IRS Emails Wouldn’t Have Vanished in the Cloud
‘It’s an interesting window into how far we still have to go,’ industry official says.
The Internal Revenue Service likely would not have lost years’ worth of emails critical to ongoing investigations if the agency had been using a cloud-based email system, industry officials say.
Archived emails belonging to Lois Lerner, the now-retired chief of IRS’ Exempt Organizations Division, as well as six other employees, disappeared as a result of crashed hard drives and overwritten backup tapes, the agency has said.
“Clearly, the overall system was not as modern as it should have been,” said Michael Hettinger, senior vice president at TechAmerica, an industry group.
The Obama administration launched its Cloud First Policy in 2011, encouraging agencies to migrate much of their information technology -- including email -- to the cloud. While many agencies have adopted cloud email systems, the tax regulator is not among them.
IRS uses Microsoft Outlook for email, with hundreds of millions of messages stored on servers at three data centers, Leonard Oursler, IRS’ national director for legislative action, said in a letter to the Senate finance committee.
The email servers are backed up daily onto tapes that until May 2013 were stored for six months before rewritten with new data. When investigators last year started asking about the agency giving extra scrutiny to conservative groups seeking tax-exempt status, officials began holding the daily backup tapes indefinitely, at an estimated cost of $200,000 a year, the letter said.
The average IRS employee’s email storage is limited to 500 megabytes, or approximately 6,000 emails. Before 2011, typical IRS accounts only held 1,800 emails.
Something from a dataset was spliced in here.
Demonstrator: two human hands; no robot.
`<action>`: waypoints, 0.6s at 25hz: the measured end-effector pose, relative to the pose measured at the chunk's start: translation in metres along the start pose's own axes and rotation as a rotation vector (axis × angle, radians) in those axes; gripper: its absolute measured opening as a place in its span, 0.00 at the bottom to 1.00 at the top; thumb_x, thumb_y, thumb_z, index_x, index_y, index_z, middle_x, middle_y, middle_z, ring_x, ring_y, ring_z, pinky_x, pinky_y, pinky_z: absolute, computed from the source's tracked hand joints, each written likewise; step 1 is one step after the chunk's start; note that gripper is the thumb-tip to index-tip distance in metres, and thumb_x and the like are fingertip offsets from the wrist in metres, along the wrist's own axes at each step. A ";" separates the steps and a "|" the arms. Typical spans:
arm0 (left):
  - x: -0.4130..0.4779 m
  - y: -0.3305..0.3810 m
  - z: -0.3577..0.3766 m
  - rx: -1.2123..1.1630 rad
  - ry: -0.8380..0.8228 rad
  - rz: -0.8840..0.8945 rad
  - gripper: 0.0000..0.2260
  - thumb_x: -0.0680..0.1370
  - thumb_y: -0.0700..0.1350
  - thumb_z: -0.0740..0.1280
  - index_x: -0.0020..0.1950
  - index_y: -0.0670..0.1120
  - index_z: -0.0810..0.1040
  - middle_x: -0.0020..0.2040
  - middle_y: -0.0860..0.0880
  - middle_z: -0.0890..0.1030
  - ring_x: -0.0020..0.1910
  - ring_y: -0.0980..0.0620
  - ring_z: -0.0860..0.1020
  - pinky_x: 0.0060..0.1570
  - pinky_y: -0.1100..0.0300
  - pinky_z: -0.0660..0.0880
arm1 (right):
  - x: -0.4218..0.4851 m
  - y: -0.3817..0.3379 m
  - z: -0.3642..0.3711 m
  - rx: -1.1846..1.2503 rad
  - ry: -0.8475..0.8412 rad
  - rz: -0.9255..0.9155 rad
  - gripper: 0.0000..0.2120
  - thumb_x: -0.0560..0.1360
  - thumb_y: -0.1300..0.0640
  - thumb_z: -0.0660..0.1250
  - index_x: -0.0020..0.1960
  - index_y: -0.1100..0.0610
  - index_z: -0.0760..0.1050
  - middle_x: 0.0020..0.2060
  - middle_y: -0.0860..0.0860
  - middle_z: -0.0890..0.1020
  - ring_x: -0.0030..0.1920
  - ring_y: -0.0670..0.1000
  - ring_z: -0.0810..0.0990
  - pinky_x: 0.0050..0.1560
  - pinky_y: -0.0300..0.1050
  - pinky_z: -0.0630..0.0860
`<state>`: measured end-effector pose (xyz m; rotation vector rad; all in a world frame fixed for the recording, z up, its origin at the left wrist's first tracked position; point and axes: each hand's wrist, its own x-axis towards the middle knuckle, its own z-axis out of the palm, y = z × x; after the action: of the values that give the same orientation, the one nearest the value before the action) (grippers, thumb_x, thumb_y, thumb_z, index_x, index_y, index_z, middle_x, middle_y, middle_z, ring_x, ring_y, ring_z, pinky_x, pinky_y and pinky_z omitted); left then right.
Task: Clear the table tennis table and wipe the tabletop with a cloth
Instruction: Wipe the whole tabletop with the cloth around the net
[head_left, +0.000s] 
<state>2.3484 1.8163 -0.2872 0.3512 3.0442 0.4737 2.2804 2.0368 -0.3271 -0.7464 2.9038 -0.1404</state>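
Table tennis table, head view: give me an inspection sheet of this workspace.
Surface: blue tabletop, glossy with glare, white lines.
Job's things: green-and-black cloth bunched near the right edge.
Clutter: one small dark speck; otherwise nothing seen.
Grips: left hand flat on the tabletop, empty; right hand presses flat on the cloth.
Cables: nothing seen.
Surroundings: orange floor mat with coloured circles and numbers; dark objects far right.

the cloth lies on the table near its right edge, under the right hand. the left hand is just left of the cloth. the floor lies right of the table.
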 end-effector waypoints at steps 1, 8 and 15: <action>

Employees whose inboxes approached the limit were notified to prioritize their emails, either by deleting them or storing them to their own hard drives. No other digital copies were preserved.
The agency said last week Lerner’s hard drive crashed in 2011, resulting in the loss of her archived emails.
Michael Hall, chief information security officer at DriveSavers, a data retrieval company that often works with federal agencies but didn’t work with IRS on this case, isn’t so sure the data is irretrievable. He’d like to see the hard drive, as would Rep. Darrell Issa, R-Calif., chairman of the House Oversight and Government Reform Committee, who Tuesday subpoenaed Lerner’s hard drive and all her storage and mobile devices.
Although it could happen, losing emails in the cloud is “much less likely than data loss due to the overwrite of a tape,” Hall said. “Cloud service providers have serious redundancy in their cloud. A single point of failure will not cause a data loss. It’s still possible, but it’s much less likely. That’s just the reality of that.”
Critics charge the Obama administration is lying, using the antiquated technology as an excuse to avoid turning over damaging records, while Democrats argue that sometimes, a hard drive crash is just a hard drive crash.
“Every equipment failure is not a conspiracy,” said Sen. Sander Levin, D-Mich., after Sen. Mitch McConnell, R-Ky., described the crashed hard drives as “the ‘dog ate my homework’ excuses.”
Whether or not it’s the truth, experts agree the data loss is plausible, and that points to continued reliance on outdated systems, and not just at IRS.
"Obviously, there are agencies in the federal government that still run fairly antiquated email systems and other IT systems," Hettinger said. “It’s an interesting window into how far we still have to go despite all the progress we have made in implementing new technology."